▶ **What you have to do**
Reproduce the full listing as it stands. Images do not belong in the copy.

════════════════════

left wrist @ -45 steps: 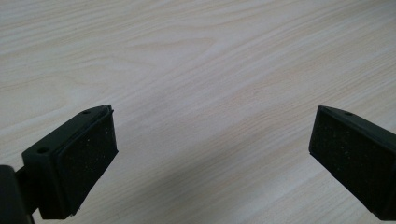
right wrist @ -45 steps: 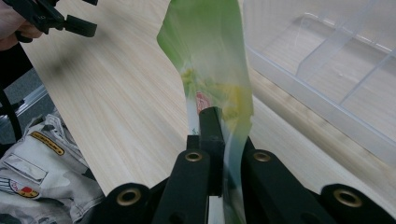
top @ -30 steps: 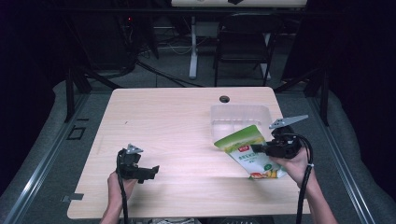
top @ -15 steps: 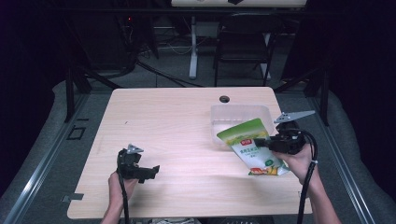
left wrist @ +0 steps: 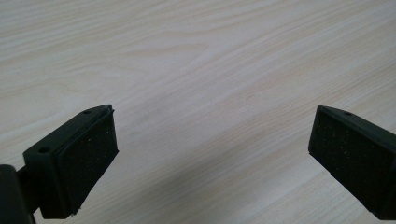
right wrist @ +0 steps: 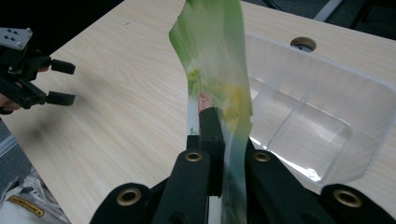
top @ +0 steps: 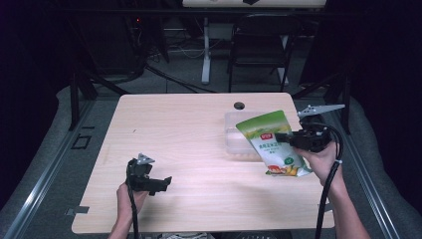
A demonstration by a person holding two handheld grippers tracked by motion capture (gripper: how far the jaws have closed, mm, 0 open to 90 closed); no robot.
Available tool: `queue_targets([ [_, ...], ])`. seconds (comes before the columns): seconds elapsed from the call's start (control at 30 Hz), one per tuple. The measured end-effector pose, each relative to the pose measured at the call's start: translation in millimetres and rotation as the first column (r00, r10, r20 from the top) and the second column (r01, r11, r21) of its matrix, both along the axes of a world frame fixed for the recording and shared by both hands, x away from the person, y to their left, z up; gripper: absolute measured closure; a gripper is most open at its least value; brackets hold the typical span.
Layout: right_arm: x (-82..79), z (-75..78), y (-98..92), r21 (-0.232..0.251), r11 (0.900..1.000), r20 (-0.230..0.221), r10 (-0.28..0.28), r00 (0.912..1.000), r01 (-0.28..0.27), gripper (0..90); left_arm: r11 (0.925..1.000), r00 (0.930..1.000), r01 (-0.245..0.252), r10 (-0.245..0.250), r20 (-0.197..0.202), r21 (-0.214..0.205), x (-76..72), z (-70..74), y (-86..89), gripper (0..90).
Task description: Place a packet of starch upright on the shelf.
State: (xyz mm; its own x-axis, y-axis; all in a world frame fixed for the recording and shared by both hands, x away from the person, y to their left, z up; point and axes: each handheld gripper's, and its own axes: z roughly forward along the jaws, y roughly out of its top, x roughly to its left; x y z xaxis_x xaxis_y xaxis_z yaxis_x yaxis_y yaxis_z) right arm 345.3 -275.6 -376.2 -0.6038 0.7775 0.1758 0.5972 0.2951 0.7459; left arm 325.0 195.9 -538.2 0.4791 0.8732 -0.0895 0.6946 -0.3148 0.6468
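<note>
The pale wood-grain table (top: 189,149) fills the middle of the high view, its matte top bare across the left half, a small round hole near the far edge. Right of centre sits a clear plastic tray (top: 234,137), thin-walled with moulded dividers that show best in the right gripper view, where it takes up the right side of the frame. Held partly over that tray, lifted off the table and tilted, is a glossy green snack pouch (top: 271,142), flat and flexible, white with print toward its lower end; its position suggests it is being carried to or from the tray, though which cannot be told. The right gripper (top: 288,138), at the right of the high view, has its black jaws pinched tight on the pouch's edge, a sensible hold for a thin film bag. At lower left the left gripper (top: 161,183) hovers idle near the tabletop, its rubber-faced pads (left wrist: 88,161) spread wide and holding nothing.
</note>
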Motion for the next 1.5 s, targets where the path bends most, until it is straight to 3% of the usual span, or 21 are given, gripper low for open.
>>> queue_targets([
  [0.23,7.4,3.2,-3.7,-0.009,0.9995,0.003,-0.029,0.9996,0.029,90.0,0.9999,0.9999,0.012,-0.012,0.000,0.002,0.6,0.6,-2.4,1.1],
  [0.5,17.3,6.4,-10.8,0.005,0.9986,0.009,-0.053,0.9986,0.053,90.0,0.9999,0.9999,0.012,-0.012,0.000,0.003,1.5,0.6,-2.6,1.1],
  [0.6,19.2,9.3,-12.3,0.036,0.9975,0.019,-0.062,0.9979,0.061,90.0,0.9999,0.9999,0.010,-0.010,0.004,0.003,2.3,2.0,-2.1,1.1],
  [0.67,20.4,12.0,-12.2,0.028,0.9974,0.025,-0.067,0.9975,0.066,90.0,1.0000,0.9998,0.001,-0.001,0.019,0.002,2.0,2.6,-1.8,1.2],
  [0.93,25.5,18.0,-15.3,0.043,0.9944,0.043,-0.099,0.9942,0.097,90.0,1.0000,1.0000,0.002,-0.002,0.008,-0.006,2.2,2.2,1.3,1.2],
  [1.5,48.1,13.6,-22.8,0.075,0.9739,0.067,-0.219,0.9733,0.214,90.0,0.9999,1.0000,-0.008,0.008,0.004,-0.008,1.7,1.5,4.7,1.3],
])
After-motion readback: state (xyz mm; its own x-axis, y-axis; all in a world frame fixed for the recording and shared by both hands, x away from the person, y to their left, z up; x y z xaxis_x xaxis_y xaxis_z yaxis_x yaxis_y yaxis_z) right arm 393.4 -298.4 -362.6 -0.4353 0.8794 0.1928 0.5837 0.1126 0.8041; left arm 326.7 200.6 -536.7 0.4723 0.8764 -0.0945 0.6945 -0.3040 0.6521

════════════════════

▶ **Solved exercise**
left wrist @ -45 steps: 
right wrist @ -45 steps: 
top @ -30 steps: 
top @ -15 steps: 
left wrist @ +0 steps: 
right wrist @ +0 steps: 
top @ +0 steps: 
A demonstration by a person holding two handheld grippers tracked by motion capture (gripper: how far the jaws have closed, mm, 0 open to 90 closed); no robot.
Available tool: `queue_targets([ [_, ...], ])`. seconds (comes before the columns): seconds elapsed from the call's start (control at 30 Hz), one per tuple. The measured end-effector pose, each relative to the pose measured at the call's start: translation in millimetres and rotation as the first column (r00, r10, r20 from the top) and the second column (r01, r11, r21) of its matrix, both along the axes of a world frame fixed for the recording and shared by both hands, x away from the person, y to their left, z up; gripper: absolute measured closure; a gripper is most open at its least value; brackets hold the typical span.
Layout: right_arm: x (-82..79), z (-75..78), y (-98..92), r21 (-0.232..0.251), r11 (0.900..1.000), r20 (-0.230..0.221), r10 (-0.28..0.28), r00 (0.912..1.000), r01 (-0.28..0.27), gripper (0..90); left_arm: r11 (0.925..1.000), r00 (0.930..1.000), r01 (-0.245..0.252), r10 (-0.245..0.250), r20 (-0.197..0.202), r21 (-0.214..0.205), x (-76..72), z (-70..74), y (-86..89), gripper (0..90).
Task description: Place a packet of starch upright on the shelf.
State: (xyz mm; its own x-axis, y-axis; all in a world frame fixed for the recording and shared by both hands, x away from the person, y to their left, z up; point and axes: each handheld gripper's, and its own axes: z roughly forward along the jaws, y roughly out of its top, x roughly to its left; x y z xaxis_x xaxis_y xaxis_z yaxis_x yaxis_y yaxis_z) right arm 345.3 -275.6 -376.2 -0.6038 0.7775 0.1758 0.5972 0.2951 0.7459; left arm 325.0 195.9 -538.2 0.4791 0.8732 -0.0895 0.6946 -0.3148 0.6468
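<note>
The pale wood-grain table (top: 189,149) fills the middle of the high view, its matte top bare across the left half, a small round hole near the far edge. Right of centre sits a clear plastic tray (top: 234,137), thin-walled with moulded dividers that show best in the right gripper view, where it takes up the right side of the frame. Held partly over that tray, lifted off the table and tilted, is a glossy green snack pouch (top: 271,142), flat and flexible, white with print toward its lower end; its position suggests it is being carried to or from the tray, though which cannot be told. The right gripper (top: 288,138), at the right of the high view, has its black jaws pinched tight on the pouch's edge, a sensible hold for a thin film bag. At lower left the left gripper (top: 161,183) hovers idle near the tabletop, its rubber-faced pads (left wrist: 88,161) spread wide and holding nothing.
</note>
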Motion for the next 1.5 s, targets where the path bends most, until it is straight to 3% of the usual span, or 21 are given, gripper low for open.
>>> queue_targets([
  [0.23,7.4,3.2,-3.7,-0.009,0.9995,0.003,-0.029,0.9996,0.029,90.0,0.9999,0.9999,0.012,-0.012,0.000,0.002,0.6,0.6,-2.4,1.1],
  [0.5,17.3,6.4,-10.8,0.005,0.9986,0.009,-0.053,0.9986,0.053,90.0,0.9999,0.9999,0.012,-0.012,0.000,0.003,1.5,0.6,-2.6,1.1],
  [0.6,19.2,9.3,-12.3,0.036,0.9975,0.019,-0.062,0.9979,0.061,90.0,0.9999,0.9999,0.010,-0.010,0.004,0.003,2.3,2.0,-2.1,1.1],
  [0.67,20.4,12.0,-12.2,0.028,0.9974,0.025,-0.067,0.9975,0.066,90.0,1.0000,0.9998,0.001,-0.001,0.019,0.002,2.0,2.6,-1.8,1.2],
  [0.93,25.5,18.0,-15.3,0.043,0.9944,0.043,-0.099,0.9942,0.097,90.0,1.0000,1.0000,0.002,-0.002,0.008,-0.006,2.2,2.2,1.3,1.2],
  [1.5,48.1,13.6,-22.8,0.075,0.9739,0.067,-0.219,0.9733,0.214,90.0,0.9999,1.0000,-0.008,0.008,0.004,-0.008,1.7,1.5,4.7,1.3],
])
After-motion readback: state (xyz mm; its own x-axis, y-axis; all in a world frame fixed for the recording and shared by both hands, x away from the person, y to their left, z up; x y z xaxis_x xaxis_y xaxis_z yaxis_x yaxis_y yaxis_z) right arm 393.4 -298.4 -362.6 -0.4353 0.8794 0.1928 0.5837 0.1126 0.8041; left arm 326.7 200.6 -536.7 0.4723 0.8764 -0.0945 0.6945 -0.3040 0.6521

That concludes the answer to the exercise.